Mother’s Day
A friend often talks about how the Satawal men navigate the open seas while the mothers are left behind to suckle the young. When not listing in the rough winds and typhoons, boats often are in warfare at a drop of a slight, or a tarnishing of honor. Either way, mothers are the symbols of life while the men’s seeding is best tested on the high seas odds.
American women took to vote almost a century ago, though suffragettes and feminists claimed their place in the social order long before the legal mandate to vote was passed in 1920.
However, the word “Mama” is universally uttered once a child learns to say, “mum mum” when the desire for milk strikes the abdomen. But women had not always received their due in social status. One of the enduring wonders of Malala Yousafzai’s longevity (she resisted the Taliban’s prescription against female education on the northern province of Pakistan for which she became the youngest recipient of the Nobel prize) is the fact that there are still many parts of the world whose patriarchy forbids woman liberal education. Women are trained in the rites and rituals of subservience to the male of the specie if trained at all.
Women’s month was observed in March and though the glass ceiling still prevails in many corporate offices relative to female advancement in roles as well as equity in pay, matriarchy’s deeply engrained in Micronesian society is no longer confined to breeding, but also to commensurate social responsibilities, income and status.
A female colleague on Saipan once kept her marital status “single” for the simply reason that she did not wish to have her family land tarnished by the CNMI legal requirement that once married, couples have joint conjugal properties. It is within the law that properties are joint when gained after the marriage began but she did not want to take any chances. She wanted her family’s real estate to carry her name, while common law arrangements made her conjugal relations legit.

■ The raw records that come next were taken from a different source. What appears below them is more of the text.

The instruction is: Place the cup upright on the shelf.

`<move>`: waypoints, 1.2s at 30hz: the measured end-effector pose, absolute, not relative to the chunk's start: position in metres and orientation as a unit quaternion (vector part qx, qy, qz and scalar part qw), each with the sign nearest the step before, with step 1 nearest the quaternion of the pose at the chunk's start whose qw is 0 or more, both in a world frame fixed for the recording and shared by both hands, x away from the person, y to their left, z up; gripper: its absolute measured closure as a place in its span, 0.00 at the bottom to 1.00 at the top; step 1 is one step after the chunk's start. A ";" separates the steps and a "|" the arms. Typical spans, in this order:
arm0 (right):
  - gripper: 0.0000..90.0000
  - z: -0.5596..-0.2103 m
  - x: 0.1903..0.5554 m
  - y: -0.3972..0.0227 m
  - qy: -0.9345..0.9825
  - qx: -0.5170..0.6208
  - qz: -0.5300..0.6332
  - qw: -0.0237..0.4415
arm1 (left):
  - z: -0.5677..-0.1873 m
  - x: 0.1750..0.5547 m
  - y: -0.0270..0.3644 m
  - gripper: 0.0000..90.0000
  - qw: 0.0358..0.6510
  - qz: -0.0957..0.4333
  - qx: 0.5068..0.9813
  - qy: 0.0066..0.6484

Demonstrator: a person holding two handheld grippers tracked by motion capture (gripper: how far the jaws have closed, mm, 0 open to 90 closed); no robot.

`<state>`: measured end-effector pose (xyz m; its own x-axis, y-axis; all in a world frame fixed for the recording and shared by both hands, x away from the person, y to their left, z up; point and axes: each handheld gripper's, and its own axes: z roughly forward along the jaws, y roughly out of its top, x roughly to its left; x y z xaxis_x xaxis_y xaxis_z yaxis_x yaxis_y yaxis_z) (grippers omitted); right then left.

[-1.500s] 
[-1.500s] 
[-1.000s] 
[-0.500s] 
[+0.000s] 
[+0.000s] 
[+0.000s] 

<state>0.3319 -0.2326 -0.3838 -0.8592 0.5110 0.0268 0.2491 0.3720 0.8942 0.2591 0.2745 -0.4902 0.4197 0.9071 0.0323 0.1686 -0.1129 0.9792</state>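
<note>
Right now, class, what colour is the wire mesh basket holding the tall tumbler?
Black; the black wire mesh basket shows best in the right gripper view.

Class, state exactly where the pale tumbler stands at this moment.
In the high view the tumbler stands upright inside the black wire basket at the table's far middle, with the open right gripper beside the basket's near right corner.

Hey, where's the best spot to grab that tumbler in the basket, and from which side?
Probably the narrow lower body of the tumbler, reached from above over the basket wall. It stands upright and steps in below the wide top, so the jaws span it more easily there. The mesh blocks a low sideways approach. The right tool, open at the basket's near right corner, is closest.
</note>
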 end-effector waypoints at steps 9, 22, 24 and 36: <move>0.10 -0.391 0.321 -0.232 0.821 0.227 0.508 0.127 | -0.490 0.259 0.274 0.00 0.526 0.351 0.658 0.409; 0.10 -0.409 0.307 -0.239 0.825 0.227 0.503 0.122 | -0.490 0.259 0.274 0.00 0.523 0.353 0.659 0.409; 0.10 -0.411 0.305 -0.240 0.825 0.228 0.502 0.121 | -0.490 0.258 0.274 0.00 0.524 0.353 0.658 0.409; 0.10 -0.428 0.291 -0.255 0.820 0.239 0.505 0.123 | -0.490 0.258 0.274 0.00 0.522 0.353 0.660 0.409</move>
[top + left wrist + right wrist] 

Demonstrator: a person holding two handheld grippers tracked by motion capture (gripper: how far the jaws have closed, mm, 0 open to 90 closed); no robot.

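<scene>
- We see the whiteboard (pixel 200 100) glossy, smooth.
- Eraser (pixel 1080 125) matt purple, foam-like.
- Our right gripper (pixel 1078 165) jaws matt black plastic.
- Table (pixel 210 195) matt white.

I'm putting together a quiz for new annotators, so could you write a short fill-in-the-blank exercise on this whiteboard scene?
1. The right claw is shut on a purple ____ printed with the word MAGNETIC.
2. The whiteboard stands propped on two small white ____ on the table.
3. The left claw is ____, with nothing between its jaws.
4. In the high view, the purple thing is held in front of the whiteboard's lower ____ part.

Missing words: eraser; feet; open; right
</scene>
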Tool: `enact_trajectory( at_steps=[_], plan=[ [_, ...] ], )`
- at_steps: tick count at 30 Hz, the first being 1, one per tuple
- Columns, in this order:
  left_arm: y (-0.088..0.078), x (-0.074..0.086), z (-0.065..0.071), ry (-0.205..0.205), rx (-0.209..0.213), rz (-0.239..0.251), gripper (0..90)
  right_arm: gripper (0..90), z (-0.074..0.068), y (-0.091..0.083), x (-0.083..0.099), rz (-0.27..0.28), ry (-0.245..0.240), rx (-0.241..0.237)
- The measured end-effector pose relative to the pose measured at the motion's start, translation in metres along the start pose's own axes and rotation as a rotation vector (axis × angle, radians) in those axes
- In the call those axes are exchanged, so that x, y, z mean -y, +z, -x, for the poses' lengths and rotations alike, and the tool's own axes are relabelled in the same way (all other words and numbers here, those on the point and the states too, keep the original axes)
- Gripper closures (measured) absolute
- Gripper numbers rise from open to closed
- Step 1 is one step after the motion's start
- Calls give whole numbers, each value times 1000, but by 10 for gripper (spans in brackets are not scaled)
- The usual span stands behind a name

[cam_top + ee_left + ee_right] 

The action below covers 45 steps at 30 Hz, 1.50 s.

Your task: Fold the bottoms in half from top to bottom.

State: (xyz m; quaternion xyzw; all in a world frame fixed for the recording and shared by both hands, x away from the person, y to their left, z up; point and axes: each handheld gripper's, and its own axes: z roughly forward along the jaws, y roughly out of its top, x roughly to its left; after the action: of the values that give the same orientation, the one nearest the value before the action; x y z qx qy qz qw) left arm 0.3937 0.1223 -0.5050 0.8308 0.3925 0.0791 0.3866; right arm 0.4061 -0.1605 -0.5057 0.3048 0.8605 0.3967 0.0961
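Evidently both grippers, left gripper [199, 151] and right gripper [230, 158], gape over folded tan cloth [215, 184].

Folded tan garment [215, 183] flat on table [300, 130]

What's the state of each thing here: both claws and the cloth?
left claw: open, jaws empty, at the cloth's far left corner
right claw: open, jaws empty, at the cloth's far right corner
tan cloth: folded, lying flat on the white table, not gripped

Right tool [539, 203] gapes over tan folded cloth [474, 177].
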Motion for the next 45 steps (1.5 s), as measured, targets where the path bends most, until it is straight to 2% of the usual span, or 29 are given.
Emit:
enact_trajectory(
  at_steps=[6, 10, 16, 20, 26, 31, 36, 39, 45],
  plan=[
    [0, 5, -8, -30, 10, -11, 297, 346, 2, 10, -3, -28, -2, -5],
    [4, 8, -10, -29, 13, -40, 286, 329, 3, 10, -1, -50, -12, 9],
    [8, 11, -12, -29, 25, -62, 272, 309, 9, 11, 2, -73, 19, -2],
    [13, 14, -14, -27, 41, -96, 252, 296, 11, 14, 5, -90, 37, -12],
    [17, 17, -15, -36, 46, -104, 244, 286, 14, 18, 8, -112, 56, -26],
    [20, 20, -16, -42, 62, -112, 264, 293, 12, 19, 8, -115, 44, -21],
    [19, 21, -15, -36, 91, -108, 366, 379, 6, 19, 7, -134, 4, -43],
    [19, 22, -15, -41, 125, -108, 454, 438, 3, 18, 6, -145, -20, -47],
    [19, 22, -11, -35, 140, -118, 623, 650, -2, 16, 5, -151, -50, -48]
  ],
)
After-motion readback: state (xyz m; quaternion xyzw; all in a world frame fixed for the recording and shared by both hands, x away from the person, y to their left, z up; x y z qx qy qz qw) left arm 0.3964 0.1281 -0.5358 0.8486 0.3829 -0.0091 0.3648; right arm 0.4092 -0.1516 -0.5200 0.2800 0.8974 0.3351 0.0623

But that is not why we bother with Mother’s Day, celebrated the second Sunday of May. This one is a modern celebration foisted on consumers to buy gifts and greeting cards, flowers and perfume, for one’s own mother, not unsimilar to Father’s Day when they get their tools, or their extra massage for the day, or to Sibling’s day, Granny’s, etc., all created compliments of the good folks at the Chamber of Commerce!
Of course, with the seeming naughtiness of the times (a rather mild description), where another colleague at a staff meeting on a heretofore controlled disease rearing its ugly head on island revealed that there are currently incidences of sample vials of perfumes sent through the postal service of poisonous substance masquerading as promotional product. Targeting Mother’s Day, a proliferation of the dangerous materials allegedly abounds. How sick can a mind be? Added without evidence (not surprisingly), is the quick attribution to a violent arm of Islam. Duh!
This last one would qualify for the brothers’ mother-effing word on the Westside of Chicago, surprisingly a part of our grade 1 students’ vocab, thanks to the popular rap music they hear elders and the radio. They probably do not say it too often, but one boy had the f-word on the front of his class’ workbook where I asked them to draw favored figures, finding some stay with the black-and-white style, and though erased on urging of a classmate, the telltale indentation remained visible.
Having lived in areas where the f-word was bantered up down sideward even in circles that considered it “chic” to be contemporary, the f-word does not have the sting our ears earlier had been trained to avoid.
Mothers added features. I watched the young child of a Pinas Mom alight out of a car from a visit to the park Sunday, and the lad not yet past Kindergarten was the last out of the back seat. He handed two electronic tablets to Mom, bounced empty-handed out of the car without any worries or responsibilities while Mom tagged along with the tablets, the child’s backpack spilling out with toys, a smartphone, plus bags of groceries she and her husband pick-up on the way home while he carried the sleeping 2-year-old in his arms.
I think I missed that part of childrearing. I played Mr. Mom on the outskirt of DC to a program officer for the Agency for International Development at the State Department in the ’90s. But that’s another tale for the telling. For now, it is mothering of the female specie.
Good feelings toward Mom is the intent of the day, hopefully, enticing all to buy at slightly adjusted prices and deliberately enlarged sizes, the bouquet of roses with the matching box of chocolate nicely on display. Restaurant’s seats are at a premium on Mom’s Day.
My Mom at 95 years spends her remaining days at a hospice in Honolulu. Nursing a broken hipbone, she slumbers her days when my daughter goes calling. Mom really does not care to dine out anymore, but to me, Sunday will always be hers. To the Moms!